**REQUIREMENT**
Without including any images, repeat the data exactly.

**PROVIDED DATA**
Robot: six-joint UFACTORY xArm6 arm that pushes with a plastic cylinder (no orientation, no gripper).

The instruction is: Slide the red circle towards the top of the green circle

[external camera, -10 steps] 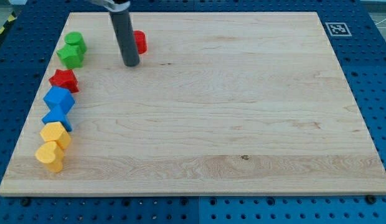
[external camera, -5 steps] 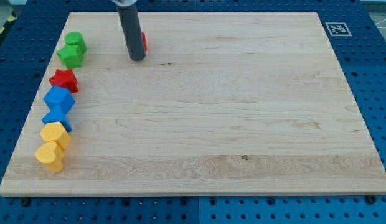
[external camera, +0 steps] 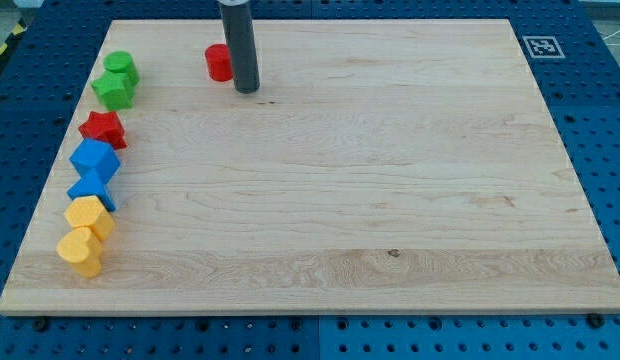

**SOLUTION**
Robot: six-joint UFACTORY xArm6 arm that pushes with a plastic cylinder (no orientation, no gripper).

The instruction is: Slide the red circle towards the top of the green circle

[external camera, -10 steps] 
[external camera, -5 steps] 
[external camera, +0 steps] 

No additional answer is needed here.